Post covid challenges in Construction Equipment industry
This article discusses a macro perspective, focusing on the industry as a whole (and not on OEMs as individual entities). There is a separate article for that which discusses possible solutions as well.
Gita Gopinath, chief economist of International Monetary fund mentions the current economic downturn as worse than the great depression1. Assuming positive scenario, she estimates 3% reduction in global output. Almost all sectors of business have taken hit. Construction equipment industry is no exception. Like other manufacturing segments it faces challenges in demand, supply and perhaps resources.
Construction equipment sales in India seems to be influenced by political scenario, Govt. expenditure in infrastructure and amount of new projects allotted.
Political scenario in India does not look volatile under current circumstances. There is still time for next Loksabha election. Political unrest or uncertainty is not foreseen yet. Hence, it can be concluded that political scenario should not throw any challenges or obstacles. Rather, the scenario is positive for the industry.
India already has a huge plan of investment in infrastructure. Last December, the plan of investment of $1.5 trillion in infrastructure over next 5 years was mentioned by the finance minister.2 Hence, projects are in pipeline. Additional investments to combat slowdown may also be planned. The challenge however is whether or not and when these projects will be awarded. This is because the government may have to give priority to relief measures, as it did recently3. This expenditure may delay the planned projects for short time. Hence the scenario is doubtful.
The momentum of expenditure in service of economy (hereafter mentioned as expenditure) may not sustain in current situation. This is because the slowdown demands relief measures, which necessarily is priority. Moreover, since 2014-15, there has been increasing dependency on state governments (shown in figure below). This has already been mentioned as a cause of concern by CRISIL4. The current slowdown certainly makes it worse.
Manufacturing industry across the globe is worried about the threat to its global supply chain network.
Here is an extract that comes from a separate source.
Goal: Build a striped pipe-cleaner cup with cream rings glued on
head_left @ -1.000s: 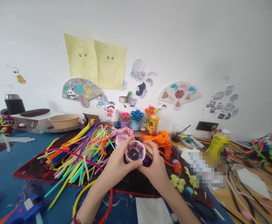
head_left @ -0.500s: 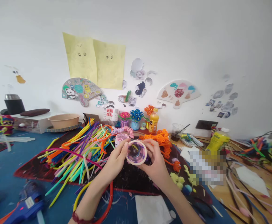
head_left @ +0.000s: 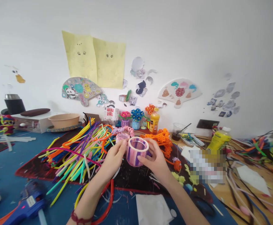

The vulnerability is higher in small suppliers who may struggle with interest burden and falling revenues (resulting in negative cash flow). OEMs of construction equipments have halted production at many places across the globe, but not all. For e.g. Hitachi plant is operational in Japan, China and Indonesia.5 Komatsu has also resumed production in China6. These show that supply constrains are temporary and geography dependent. Nonetheless, ongoing Chinese and Japanese operations are relief for Indian OEMs who depend on import from these countries. On the other hand, companies dependent on Korea, US and Europe may have to wait for a while.
Several Indian models are indigenous and do not depend on imported parts. The suppliers are currently not operational due to lockdown. However, restrictions are being lifted on industrial activities in several places in India7. As pandemic situation improves, the lockdown will be further relaxed and supply should smoothen up.
Finally, in case of some OEMs, a buffer of stock at dealer end is expected. This buffer can help mitigate the possible delay in supply chain becoming fully functional. In fact, clearing up this stock could be an issue because of possible challenges in demand.
Hence, overall, supply should not be a major risk for Indian OEMS. Albeit, it may take some time to smoothen up.
With consumptions down to zero, just like in case of the suppliers, OEMs are also pressed for revenue. With increasing interest burden and fixed expenditures, sustaining business may be difficult for companies with weak finances. The seemingly growing investor confidence (since the share prices of construction equipment manufacturers are recovering as of now) looks like a silver lining.
Even in case of some shortage of money, business in India should remain a priority for all the OEMS in CE industry. Firstly, several of the OEMs (MNCs) have invested or are investing in new plants in India. This include giants like JCB8 and Doosan9.
Secondly, despite the situation, economic forecast of India is still better than most of the major economies10.
|Overall in Demand||***|
|Political||Political Scenario is Stable||*|
|Projects||$1.5 trillion investment declared for next 5 years, but delay is possible||***|
|Expenditure in infrastructure||May have to wait or money needs to be arranged||****|
|Imported Parts||Production on in China and Japan but off in Korea, Europe and US||**|
|Indigenous Parts||Lockdown duration not clear||**|
|Resources/Money||Investor confidence is growing||**|
To summarise, at this point, demand looks like the biggest challenge for construction equipment industry in coming days in India. This is despite new infrastructure projects in pipeline. The reason is deficit and debt. Once Govt. comes up with a favourable fiscal policy (and money), this challenge may become opportunity. However, that is remains a question till now.
Another risk factor is the financial condition of companies who may struggle to sustain this period of zero to low revenue, till the demand picks up.
According to sources, new information has come to light. Dependency on credit availability exists in the industry. Most of the customers buy using credit from NBFCs. Since sometime now, NBFCs in India are having a tough time because of increasing NPAs11. One of the reason of course in lack and delay of payments which has been discussed in the demand section. Under these circumstances, the risk becomes higher because the NBFCs may decide to restrict funding. Hence, demand may struggle to convert to actual sales because of (lack of)availability of money. Hence, dependency on expenditure is high, as concluded earlier.